> Required action
Return the whole listing, line for line, without the pictures in it.

> Supplied material

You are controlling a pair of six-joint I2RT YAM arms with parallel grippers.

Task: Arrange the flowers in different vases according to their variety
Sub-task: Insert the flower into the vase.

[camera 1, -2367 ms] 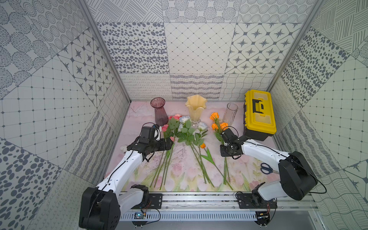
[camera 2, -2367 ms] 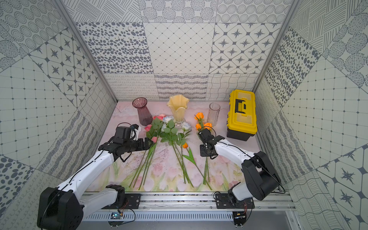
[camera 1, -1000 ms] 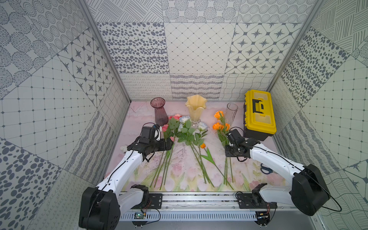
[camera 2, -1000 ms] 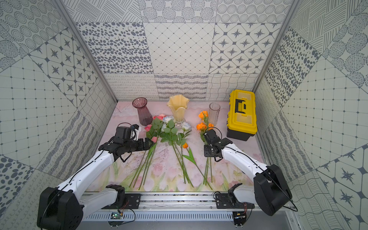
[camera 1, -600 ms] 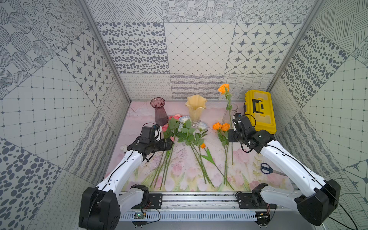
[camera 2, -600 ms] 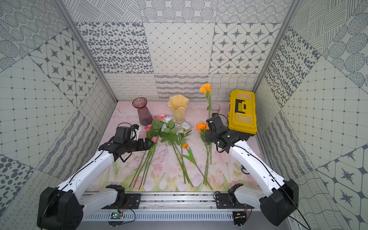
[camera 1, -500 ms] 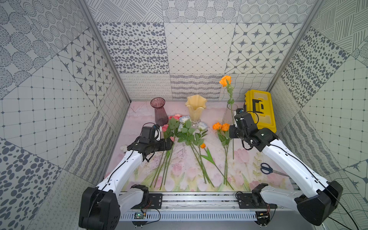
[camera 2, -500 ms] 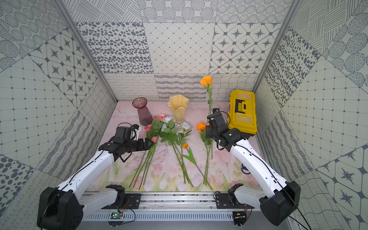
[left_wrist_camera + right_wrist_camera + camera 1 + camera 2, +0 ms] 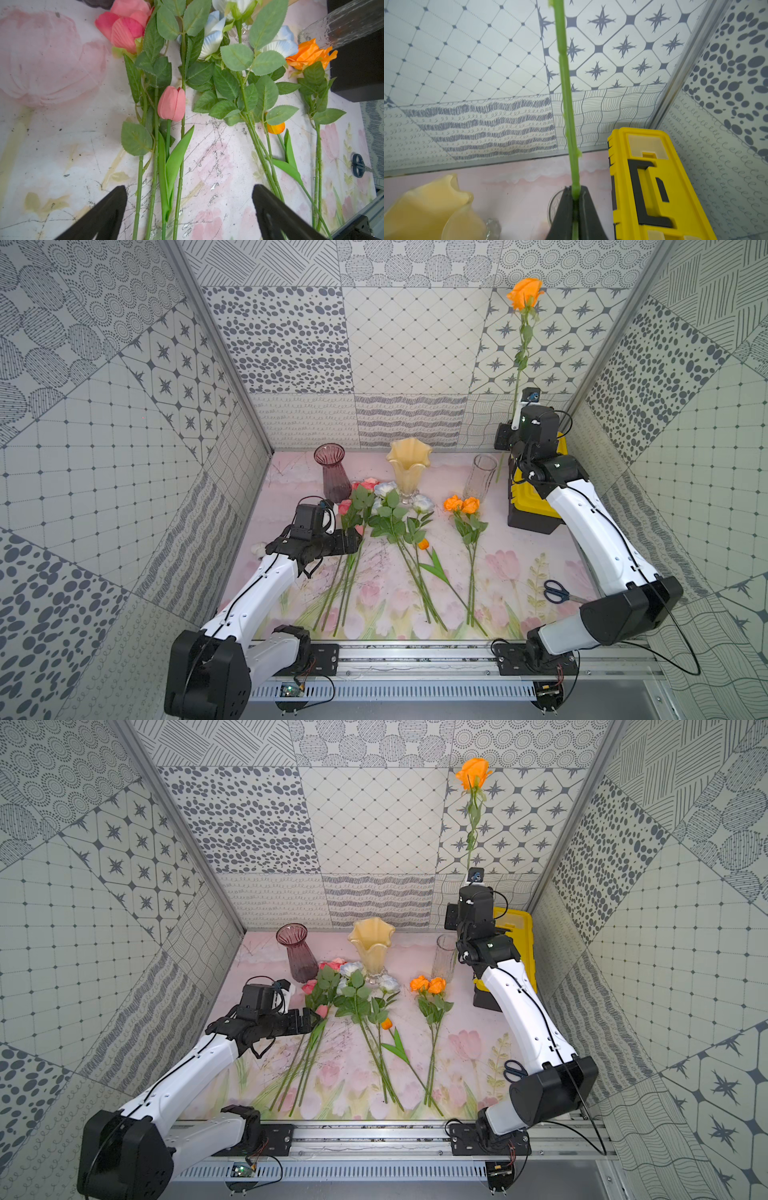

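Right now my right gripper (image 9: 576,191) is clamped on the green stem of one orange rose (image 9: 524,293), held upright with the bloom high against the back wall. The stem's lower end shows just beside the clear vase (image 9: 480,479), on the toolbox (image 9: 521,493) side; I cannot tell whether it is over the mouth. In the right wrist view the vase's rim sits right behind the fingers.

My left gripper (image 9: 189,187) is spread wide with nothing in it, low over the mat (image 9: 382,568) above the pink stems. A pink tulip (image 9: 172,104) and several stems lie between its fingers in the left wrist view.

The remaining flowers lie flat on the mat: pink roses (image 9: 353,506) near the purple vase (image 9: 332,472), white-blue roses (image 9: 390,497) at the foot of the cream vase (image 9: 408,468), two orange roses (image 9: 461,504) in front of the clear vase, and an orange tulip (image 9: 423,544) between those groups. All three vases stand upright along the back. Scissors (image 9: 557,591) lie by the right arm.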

> Task output
You are controlling a pair of six-joint I2RT YAM arms with parallel grippers.

Task: Arrange the flowers in different vases according to their variety
Sub-task: Insert the flower into the vase.

[camera 1, -2367 ms] 
[camera 2, -2367 ms] 
[camera 1, -1000 ms] 
[camera 2, -1000 ms] 
[camera 1, -600 ms] 
[camera 2, -600 ms] 
[camera 1, -500 ms] 
[camera 2, -500 ms] 
[left_wrist_camera + right_wrist_camera + camera 1 + camera 2, +0 ms] 

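Right now my right gripper (image 9: 576,191) is clamped on the green stem of one orange rose (image 9: 524,293), held upright with the bloom high against the back wall. The stem's lower end shows just beside the clear vase (image 9: 480,479), on the toolbox (image 9: 521,493) side; I cannot tell whether it is over the mouth. In the right wrist view the vase's rim sits right behind the fingers.

My left gripper (image 9: 189,187) is spread wide with nothing in it, low over the mat (image 9: 382,568) above the pink stems. A pink tulip (image 9: 172,104) and several stems lie between its fingers in the left wrist view.

The remaining flowers lie flat on the mat: pink roses (image 9: 353,506) near the purple vase (image 9: 332,472), white-blue roses (image 9: 390,497) at the foot of the cream vase (image 9: 408,468), two orange roses (image 9: 461,504) in front of the clear vase, and an orange tulip (image 9: 423,544) between those groups. All three vases stand upright along the back. Scissors (image 9: 557,591) lie by the right arm.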

This is the complete output.